Migraine Types Overview
Migraine is a word used to describe a wide range of related disorders. They are the most common cause of daily head pain, afflicting more than 87 percent of people who complain of daily head pain. The World Health Organization ranks migraine as the 19th most common cause of disability worldwide.
There are several different types of migraines, which are diagnosed based on the symptoms experienced. Some are triggered by changing seasons or hormonal changes in women. Others only cause symptoms in the stomach.
The International Headache Society has developed one of the most well known classification systems for migraine and headache, called the International Classification of Headache Disorders (ICHD). The ICHD-III defines migraine as one of the main types of primary headaches, along with other headaches types such as tension headaches and trigeminal autonomic cephalagias.

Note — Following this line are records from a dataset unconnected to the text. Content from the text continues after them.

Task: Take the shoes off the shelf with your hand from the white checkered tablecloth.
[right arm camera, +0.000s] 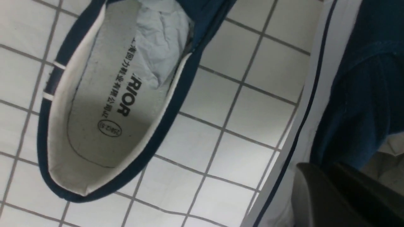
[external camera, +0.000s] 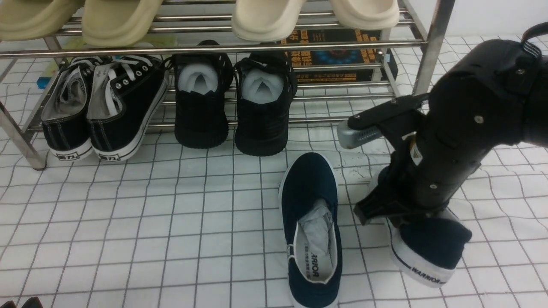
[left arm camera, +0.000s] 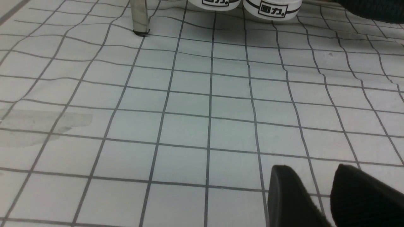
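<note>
One navy slip-on shoe (external camera: 310, 226) lies flat on the white checkered tablecloth (external camera: 171, 222) in front of the steel shelf (external camera: 214, 45). Its "WARRIOR" insole and paper stuffing show in the right wrist view (right arm camera: 104, 94). My right gripper (external camera: 398, 218) is shut on the side wall of the second navy shoe (external camera: 428, 252) and holds it tilted, with its heel low over the cloth. In the right wrist view my right gripper (right arm camera: 322, 167) pinches this shoe's navy canvas (right arm camera: 356, 104). My left gripper (left arm camera: 311, 168) hovers over bare cloth, its jaws slightly apart and empty.
Black lace-up sneakers (external camera: 107, 107) and all-black shoes (external camera: 231, 107) stand on the shelf's lower tier. Beige slippers (external camera: 120, 21) sit on the upper tier, and a dark box (external camera: 334, 55) is behind. A shelf leg (left arm camera: 139, 17) and the sneaker heels (left arm camera: 271, 8) show ahead of my left gripper.
</note>
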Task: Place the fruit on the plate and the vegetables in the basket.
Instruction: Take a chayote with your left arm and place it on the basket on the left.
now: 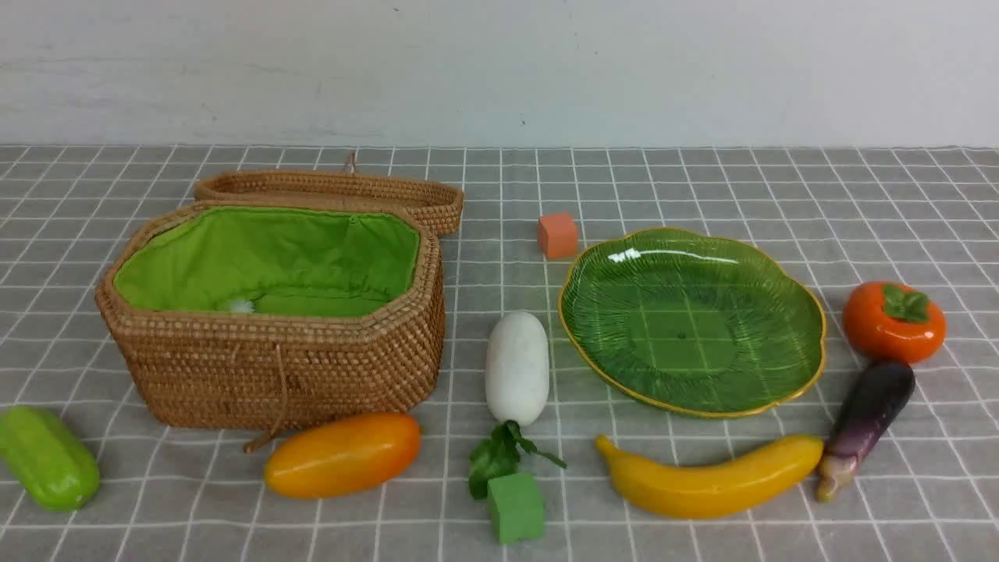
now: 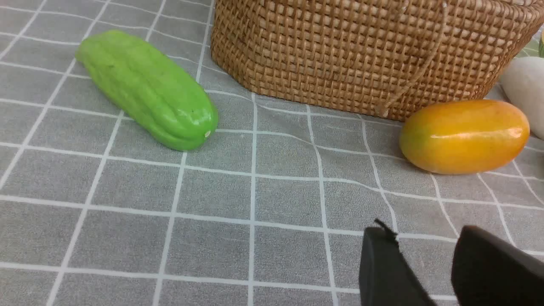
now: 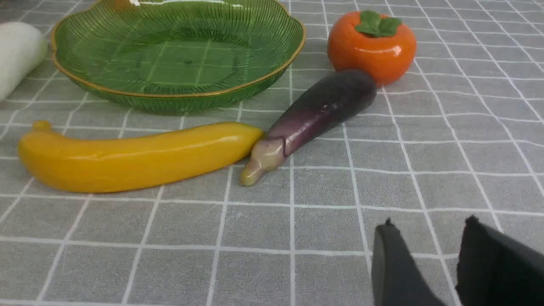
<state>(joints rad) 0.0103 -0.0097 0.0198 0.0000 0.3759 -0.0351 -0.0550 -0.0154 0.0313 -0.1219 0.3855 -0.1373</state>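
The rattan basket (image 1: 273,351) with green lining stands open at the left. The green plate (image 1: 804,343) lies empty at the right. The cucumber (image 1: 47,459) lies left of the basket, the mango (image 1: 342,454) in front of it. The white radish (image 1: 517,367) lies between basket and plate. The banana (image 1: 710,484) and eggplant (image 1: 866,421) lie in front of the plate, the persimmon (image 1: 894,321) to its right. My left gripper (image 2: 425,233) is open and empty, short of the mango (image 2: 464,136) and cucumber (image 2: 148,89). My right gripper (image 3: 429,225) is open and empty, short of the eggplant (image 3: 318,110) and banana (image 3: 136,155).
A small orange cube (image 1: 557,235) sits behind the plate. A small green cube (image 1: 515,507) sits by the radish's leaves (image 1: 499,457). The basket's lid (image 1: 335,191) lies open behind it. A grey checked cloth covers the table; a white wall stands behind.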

Specific migraine types recognized by the ICHD-III include:
- Migraine without aura
- Migraine with aura
- Migraine with typical aura
- Migraine with brainstem aura
- Hemiplegic migraine
- Retinal migraine
- Chronic migraine
- Complications of migraine
- Status migrainosus
- Persistent aura without infarction
- Migrainosus infarction
- Migraine aura-triggered seizure
- Probable migraine
- Probable migraine without aura
- Probable migraine with aura
- Episodic syndromes that may be associated with migraine
- Although the ICHD-III does not recognize the following terms as individual migraine types, some physicians may still use them in practice:
- Stress Migraine
- Silent, or Acephalgic, Migraine
- Sinus Migraine
- Ocular Migraine
- Seasonal Migraines
- Cyclic Migraine Syndrome
- Gastric Stasis Migraine
- Tension Migraine
Different types of migraines are diagnosed based on symptoms, therefore all sufferers are encouraged to make note of each attack experienced. A good place to keep track of migraines and migraine symptoms is in your migraine journal. This is where you write down what you were doing before the symptoms surfaced, how long the symptoms last and how intense the symptoms were. A headache doctor or specialist will use your journal to determine what type of migraine you have, what your triggers are and how to best go treat them.